#### What you need to do
Can you pull out each line of the data below that includes the word "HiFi"?

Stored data
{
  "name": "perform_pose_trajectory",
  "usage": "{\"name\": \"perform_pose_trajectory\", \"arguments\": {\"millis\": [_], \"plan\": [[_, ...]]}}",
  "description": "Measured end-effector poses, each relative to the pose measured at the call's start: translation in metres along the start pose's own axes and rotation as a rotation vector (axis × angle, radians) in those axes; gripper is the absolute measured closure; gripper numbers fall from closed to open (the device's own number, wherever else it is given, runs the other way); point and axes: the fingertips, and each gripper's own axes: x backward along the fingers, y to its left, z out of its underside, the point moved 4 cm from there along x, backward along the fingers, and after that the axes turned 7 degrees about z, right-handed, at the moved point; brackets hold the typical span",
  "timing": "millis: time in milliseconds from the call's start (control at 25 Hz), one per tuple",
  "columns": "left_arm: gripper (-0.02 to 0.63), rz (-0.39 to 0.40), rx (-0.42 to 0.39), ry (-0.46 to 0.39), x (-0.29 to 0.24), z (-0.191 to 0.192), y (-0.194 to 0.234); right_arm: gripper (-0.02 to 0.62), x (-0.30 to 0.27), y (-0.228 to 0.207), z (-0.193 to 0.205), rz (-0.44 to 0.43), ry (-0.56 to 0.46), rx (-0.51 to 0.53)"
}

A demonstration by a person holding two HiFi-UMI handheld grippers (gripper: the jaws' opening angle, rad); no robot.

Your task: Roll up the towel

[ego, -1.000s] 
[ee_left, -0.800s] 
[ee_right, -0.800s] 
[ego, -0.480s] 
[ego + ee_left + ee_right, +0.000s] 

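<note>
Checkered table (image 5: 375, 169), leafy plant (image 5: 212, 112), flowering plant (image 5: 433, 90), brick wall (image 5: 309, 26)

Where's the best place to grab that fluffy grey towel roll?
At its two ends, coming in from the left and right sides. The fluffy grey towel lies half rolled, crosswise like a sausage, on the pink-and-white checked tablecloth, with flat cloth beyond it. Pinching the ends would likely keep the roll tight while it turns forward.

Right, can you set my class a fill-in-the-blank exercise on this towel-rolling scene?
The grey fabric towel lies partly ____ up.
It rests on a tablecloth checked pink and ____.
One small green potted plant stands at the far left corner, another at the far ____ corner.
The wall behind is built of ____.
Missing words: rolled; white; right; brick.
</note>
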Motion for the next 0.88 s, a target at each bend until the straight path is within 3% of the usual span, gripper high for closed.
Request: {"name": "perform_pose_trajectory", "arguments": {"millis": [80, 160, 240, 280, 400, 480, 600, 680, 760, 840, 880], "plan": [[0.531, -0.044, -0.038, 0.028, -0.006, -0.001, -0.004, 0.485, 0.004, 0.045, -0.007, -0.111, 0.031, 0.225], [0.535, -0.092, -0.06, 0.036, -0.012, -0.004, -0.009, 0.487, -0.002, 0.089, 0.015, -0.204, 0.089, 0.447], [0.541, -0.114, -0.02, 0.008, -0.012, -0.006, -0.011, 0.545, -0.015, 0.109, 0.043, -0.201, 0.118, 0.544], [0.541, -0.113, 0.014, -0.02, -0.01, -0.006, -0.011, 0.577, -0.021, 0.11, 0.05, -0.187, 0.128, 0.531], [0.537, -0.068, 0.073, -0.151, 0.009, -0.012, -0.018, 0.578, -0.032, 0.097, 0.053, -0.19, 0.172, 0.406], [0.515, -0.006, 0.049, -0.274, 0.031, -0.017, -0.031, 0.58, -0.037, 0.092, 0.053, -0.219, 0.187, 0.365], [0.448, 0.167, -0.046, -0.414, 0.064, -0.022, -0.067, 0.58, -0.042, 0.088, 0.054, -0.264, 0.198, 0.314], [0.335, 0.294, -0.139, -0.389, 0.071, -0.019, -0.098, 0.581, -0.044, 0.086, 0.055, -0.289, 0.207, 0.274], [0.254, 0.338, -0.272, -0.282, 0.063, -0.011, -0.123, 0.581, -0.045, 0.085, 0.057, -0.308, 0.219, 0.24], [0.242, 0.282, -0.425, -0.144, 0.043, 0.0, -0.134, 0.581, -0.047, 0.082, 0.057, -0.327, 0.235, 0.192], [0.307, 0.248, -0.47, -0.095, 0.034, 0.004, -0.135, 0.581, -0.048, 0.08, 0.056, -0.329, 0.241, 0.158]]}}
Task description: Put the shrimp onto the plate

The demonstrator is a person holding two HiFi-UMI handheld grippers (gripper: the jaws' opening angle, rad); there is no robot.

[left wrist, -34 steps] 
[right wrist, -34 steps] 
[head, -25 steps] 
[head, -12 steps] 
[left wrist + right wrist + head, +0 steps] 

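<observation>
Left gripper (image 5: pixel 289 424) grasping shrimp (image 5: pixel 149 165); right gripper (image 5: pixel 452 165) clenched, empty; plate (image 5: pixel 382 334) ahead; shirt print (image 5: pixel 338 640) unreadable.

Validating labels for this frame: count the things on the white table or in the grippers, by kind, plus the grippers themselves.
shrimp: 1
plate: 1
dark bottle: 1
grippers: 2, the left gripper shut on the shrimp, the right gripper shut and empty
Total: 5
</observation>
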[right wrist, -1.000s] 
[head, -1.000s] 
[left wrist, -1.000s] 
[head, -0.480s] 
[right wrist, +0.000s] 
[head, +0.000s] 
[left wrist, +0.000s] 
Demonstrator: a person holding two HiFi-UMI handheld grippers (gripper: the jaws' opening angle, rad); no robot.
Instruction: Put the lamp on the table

#### Solution to this task
A demonstration by a person holding two HiFi-UMI handheld grippers (gripper: the jaws' opening angle, rad); no robot.
The demonstrator is a person holding two HiFi-UMI handheld grippers (gripper: the jaws' opening angle, rad); there is no robot.
Demonstrator: a person holding two HiFi-UMI handheld grippers (gripper: the jaws' opening angle, rad); no robot.

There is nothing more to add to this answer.